Monday, July 26, 2010

19 days left...

...until the writer's conference, and I still don't have my novel whipped into shape yet. And I know it's a pitiful, weak excuse- but the motivation has just bottomed out. I know I should be working in spite of how I feel about it but with a few other semi-legitimate projects (family, church, social) I can pretend it's because I've been too busy.

Right now, it's easy to convince myself I'm okay with not having it ready. After all, it's just one agent that will be attending. I've looked up her website and I'm fairly certain my book wouldn't really fit into what she/her company tends to publish. But the truth of it is, I would have to not only have my book seriously ready to present but I'd need to have the chapter summaries ready, the proposal, the "elevator pitch"-- all of it, and then it overwhelms me and I think how on earth will I have time? And then I want to kick myself for squandering the last 6 months of my writing life.

It's not writer's block. I have ideas bubbling about and I am fairly certain I know what I'll be novelling next, so it's not that. I think, if there's such a thing, I have editor's block.

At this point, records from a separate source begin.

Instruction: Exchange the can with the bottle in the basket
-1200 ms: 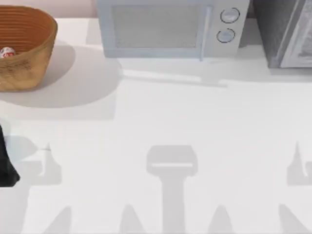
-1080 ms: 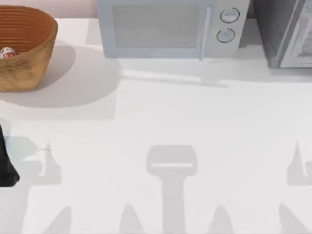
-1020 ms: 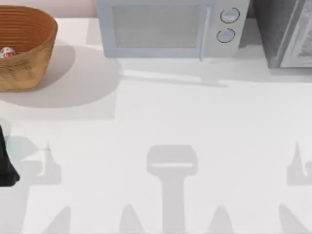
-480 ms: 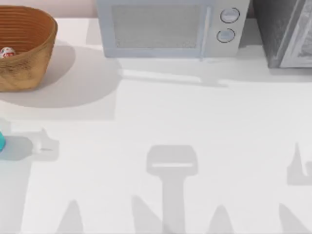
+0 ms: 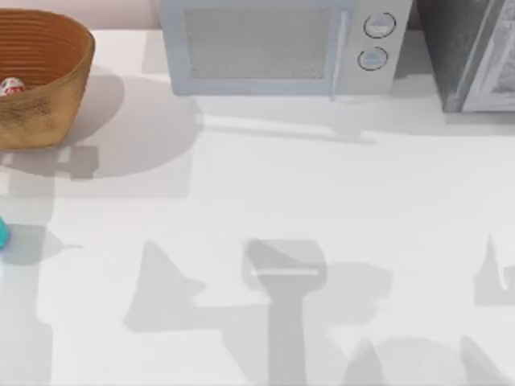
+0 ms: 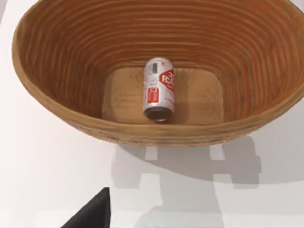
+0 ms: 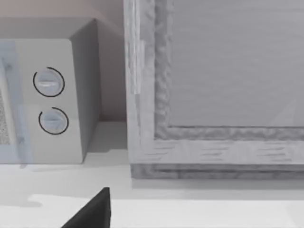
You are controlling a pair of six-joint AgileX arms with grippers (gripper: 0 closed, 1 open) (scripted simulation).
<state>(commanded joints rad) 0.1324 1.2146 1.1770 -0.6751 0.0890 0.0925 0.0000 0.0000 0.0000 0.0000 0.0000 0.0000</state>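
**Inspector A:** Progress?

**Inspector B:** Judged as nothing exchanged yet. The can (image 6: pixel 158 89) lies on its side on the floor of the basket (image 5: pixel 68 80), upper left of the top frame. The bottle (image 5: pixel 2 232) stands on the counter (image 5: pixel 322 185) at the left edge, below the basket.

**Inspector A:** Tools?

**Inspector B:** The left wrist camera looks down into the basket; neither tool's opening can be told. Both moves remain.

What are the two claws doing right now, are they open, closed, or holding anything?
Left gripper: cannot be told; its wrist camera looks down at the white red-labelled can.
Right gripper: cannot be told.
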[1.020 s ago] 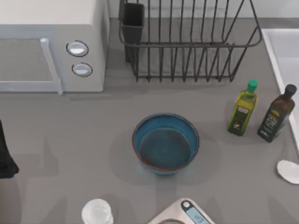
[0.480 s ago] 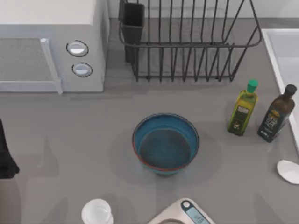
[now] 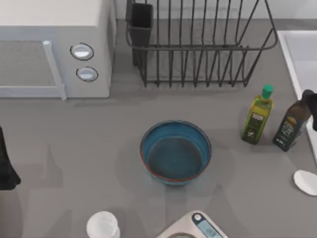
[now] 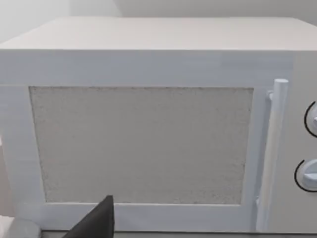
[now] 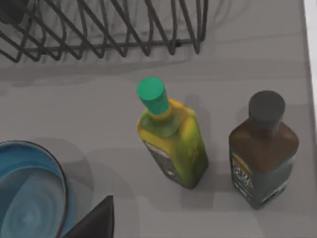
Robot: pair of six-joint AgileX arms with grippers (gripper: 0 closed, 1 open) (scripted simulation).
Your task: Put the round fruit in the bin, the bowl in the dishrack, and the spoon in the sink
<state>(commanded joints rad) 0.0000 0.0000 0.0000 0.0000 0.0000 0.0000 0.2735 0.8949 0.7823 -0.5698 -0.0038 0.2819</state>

One side of me is screaming at the other side of me right now. She's telling me how I'm defeating myself before I even get started. Did I think this whole thing was just going to be jelly beans and gum drops? Did I not expect to have to put some real effort into this? Now she's ranting about how I do this in every project, that maybe this is hobby after all.... Hold on, I need to go grab this other side and shake her shoulders and give her a good slap to snap her out of this. (I'm not one for violence but since it's all in my head and with my self, I think it's okay.)

Okay. Time for a little self-pep talk, a good night's rest, and a game plan. Tomorrow I will post what I need to get done on what day and see if it's practical to think I can do this by August 13th.